Hania przez chwilę zawahała się. - Tak, cześć tato. Chciałam Ci powiedzieć... że wszystko gra. Przepraszam, że...
- ... że wyjechałaś i nic nie powiedziałaś. Nawet nie wiesz, jak się martwiłem, gdy przestałaś odbierać. Haniu, dziecko drogie, dlaczego?
- Nie wiem, miałam mętlik w głowie, potrzebowałam spokoju... Wiem, że to głupie. Nie pomyślałam, że ktoś w tym samym czasie może też potrzebować pomocy, albo się o mnie martwić... Tato, co się stało? Michał mówił, że mnie szukałeś w szpitalu...
- Tak, szukałem... Bo wiesz... Chciałem się zapytać, a raczej poprosić o radę... W sprawie Twojej matki. - powiedział niepewnie Zbyszek.

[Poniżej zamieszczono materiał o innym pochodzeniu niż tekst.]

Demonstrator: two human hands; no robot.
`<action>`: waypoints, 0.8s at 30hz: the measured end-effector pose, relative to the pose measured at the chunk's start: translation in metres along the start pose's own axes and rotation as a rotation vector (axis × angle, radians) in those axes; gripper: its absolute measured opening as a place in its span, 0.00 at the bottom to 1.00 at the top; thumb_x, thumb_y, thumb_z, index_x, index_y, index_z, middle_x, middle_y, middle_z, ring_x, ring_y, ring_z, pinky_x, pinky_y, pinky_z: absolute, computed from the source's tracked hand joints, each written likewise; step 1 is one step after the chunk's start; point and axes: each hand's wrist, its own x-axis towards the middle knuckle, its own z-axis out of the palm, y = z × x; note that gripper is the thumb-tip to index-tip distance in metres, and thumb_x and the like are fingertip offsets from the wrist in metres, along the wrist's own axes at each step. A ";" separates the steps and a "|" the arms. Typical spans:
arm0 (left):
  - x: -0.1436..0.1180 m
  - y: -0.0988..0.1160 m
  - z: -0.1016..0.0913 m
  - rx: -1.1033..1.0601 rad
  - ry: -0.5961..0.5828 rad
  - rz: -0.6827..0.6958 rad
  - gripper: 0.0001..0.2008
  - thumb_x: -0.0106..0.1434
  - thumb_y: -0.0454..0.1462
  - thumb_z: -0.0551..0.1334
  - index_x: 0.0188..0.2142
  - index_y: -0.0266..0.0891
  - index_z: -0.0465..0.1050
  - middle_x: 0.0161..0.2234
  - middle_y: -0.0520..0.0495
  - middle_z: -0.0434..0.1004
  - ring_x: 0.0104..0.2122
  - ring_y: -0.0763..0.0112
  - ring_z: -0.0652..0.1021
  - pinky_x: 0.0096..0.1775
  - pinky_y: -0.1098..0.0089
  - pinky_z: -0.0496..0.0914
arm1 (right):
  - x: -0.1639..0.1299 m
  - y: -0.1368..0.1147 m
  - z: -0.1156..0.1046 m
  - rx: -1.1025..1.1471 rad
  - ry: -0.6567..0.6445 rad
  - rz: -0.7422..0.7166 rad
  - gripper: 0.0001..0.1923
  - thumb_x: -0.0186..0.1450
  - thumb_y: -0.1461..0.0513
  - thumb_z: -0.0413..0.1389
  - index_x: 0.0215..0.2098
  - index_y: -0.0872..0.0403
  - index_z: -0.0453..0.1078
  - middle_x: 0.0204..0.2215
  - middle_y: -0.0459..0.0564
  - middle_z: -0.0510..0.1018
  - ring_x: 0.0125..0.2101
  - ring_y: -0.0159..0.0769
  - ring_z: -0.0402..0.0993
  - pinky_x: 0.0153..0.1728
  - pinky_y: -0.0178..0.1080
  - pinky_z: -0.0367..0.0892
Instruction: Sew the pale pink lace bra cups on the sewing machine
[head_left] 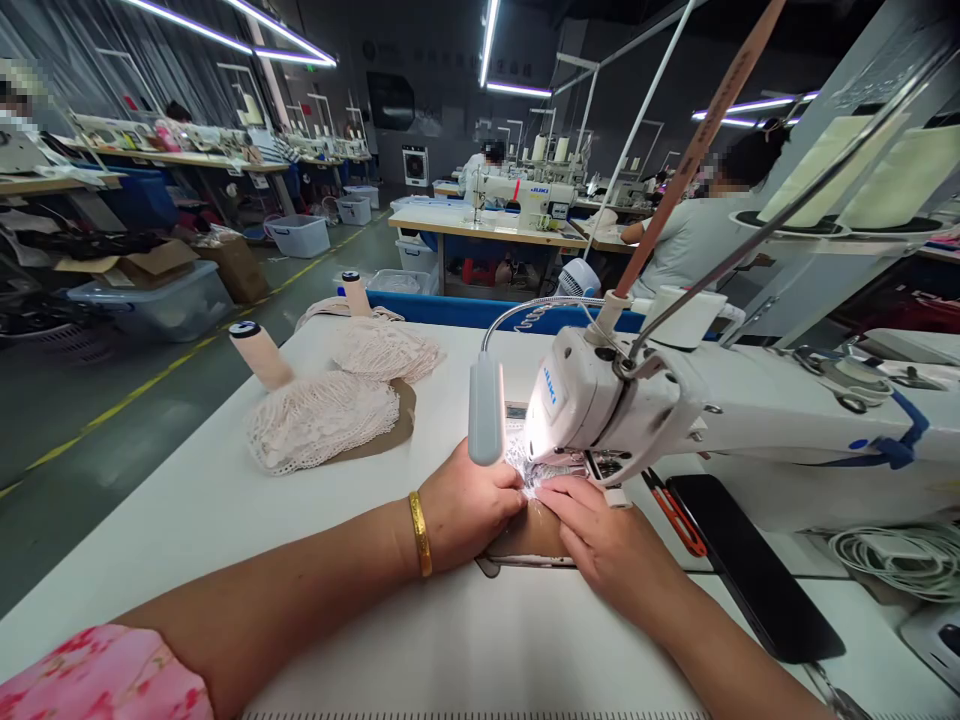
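Note:
My left hand (466,505), with a gold bangle on the wrist, pinches a small piece of white lace (527,470) lying on tan fabric (529,535) under the head of a white sewing machine (600,400). My right hand (607,535) presses flat on the same fabric just right of the needle area, fingertips touching the lace. A grey lamp (486,410) on a flexible neck hangs over my left hand and lights the spot brightly. The needle itself is hidden by the glare.
Two heaps of pale lace pieces (322,420) on brown fabric and two thread cones (259,352) sit on the white table (225,500) at the left. Orange-handled scissors (675,510), a black phone (750,570) and coiled cable (900,555) lie right. Other people sew at benches behind.

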 end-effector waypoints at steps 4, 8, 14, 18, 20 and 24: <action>0.004 -0.004 0.001 0.022 -0.032 -0.044 0.13 0.71 0.32 0.56 0.36 0.40 0.80 0.37 0.46 0.82 0.36 0.63 0.79 0.47 0.58 0.69 | -0.001 0.005 0.008 -0.068 0.027 0.012 0.24 0.68 0.71 0.47 0.57 0.50 0.74 0.46 0.55 0.82 0.39 0.45 0.80 0.30 0.41 0.73; 0.004 -0.007 0.001 -0.045 -0.056 -0.097 0.11 0.72 0.33 0.57 0.39 0.39 0.80 0.40 0.43 0.82 0.41 0.61 0.80 0.49 0.60 0.72 | -0.003 0.008 0.014 -0.094 0.038 0.034 0.26 0.69 0.70 0.47 0.61 0.54 0.72 0.46 0.60 0.82 0.47 0.49 0.79 0.38 0.46 0.77; -0.002 -0.012 -0.008 -0.139 -0.057 -0.151 0.11 0.71 0.35 0.59 0.50 0.37 0.76 0.52 0.40 0.79 0.49 0.57 0.79 0.53 0.59 0.74 | -0.003 0.005 0.010 -0.092 0.050 0.040 0.24 0.71 0.68 0.47 0.61 0.54 0.73 0.48 0.59 0.83 0.39 0.45 0.82 0.32 0.43 0.78; 0.003 -0.008 -0.018 -0.028 -0.185 -0.287 0.14 0.69 0.39 0.63 0.52 0.39 0.74 0.54 0.39 0.78 0.53 0.51 0.77 0.55 0.54 0.71 | -0.001 0.001 0.007 -0.075 0.087 0.013 0.22 0.71 0.70 0.47 0.59 0.54 0.72 0.49 0.57 0.84 0.40 0.45 0.83 0.29 0.41 0.77; 0.007 -0.003 -0.024 0.052 -0.270 -0.345 0.13 0.68 0.42 0.64 0.50 0.39 0.75 0.51 0.39 0.79 0.52 0.50 0.77 0.54 0.52 0.71 | 0.000 -0.001 0.006 -0.058 0.113 -0.014 0.22 0.71 0.71 0.46 0.58 0.55 0.72 0.50 0.57 0.84 0.43 0.46 0.83 0.33 0.43 0.78; 0.012 0.004 -0.037 0.151 -0.342 -0.341 0.10 0.71 0.41 0.60 0.35 0.38 0.76 0.34 0.42 0.78 0.38 0.55 0.78 0.45 0.55 0.70 | 0.004 -0.007 0.004 0.036 0.166 -0.094 0.19 0.71 0.72 0.47 0.55 0.54 0.71 0.48 0.54 0.83 0.45 0.44 0.81 0.42 0.45 0.78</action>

- Czy ona znowu coś od Ciebie chce? Tato, nie daj się jej!
- Córciu, posłuchaj. Przyjechała do mnie, błagając o dach nad głową... Mówiła, że nie ma się gdzie podziać.
- Jak zwykle! - krzyknęła oburzona Hania. - Tato, czy Ty wiesz w co Ty się pakujesz? Ona z Tobą teraz mieszka?
- Tak... Ale chwilowo! Powiedziała, że...
- Ta, akurat! Ona Ci teraz nigdy z głowy nie zejdzie! Coś jeszcze chciała? Pieniądze?
- Nie, nic nie mówiła... Poza tym wiesz, że wiele nie mam.
W tym momencie do pokoju wrócił Michał. Trzymał siatkę pełną zakupów.- Wróciłem! Kupiłem Ci Twoje ulubione ciasteczka... - ledwo dokończył zdanie, gdy zobaczył wzburzoną Hanię rozmawiającą z kimś przez telefon.
- A kto tam z Tobą jest, córciu?
- No jak to kto... Michał. A, bo Ty nie wiesz... - przypomniała sobie, że przecież nie miała okazji mu się pochwalić o zaręczynach. W ogóle nie przedstawiła Michała oficjalnie rodzicom, jako swojego partnera.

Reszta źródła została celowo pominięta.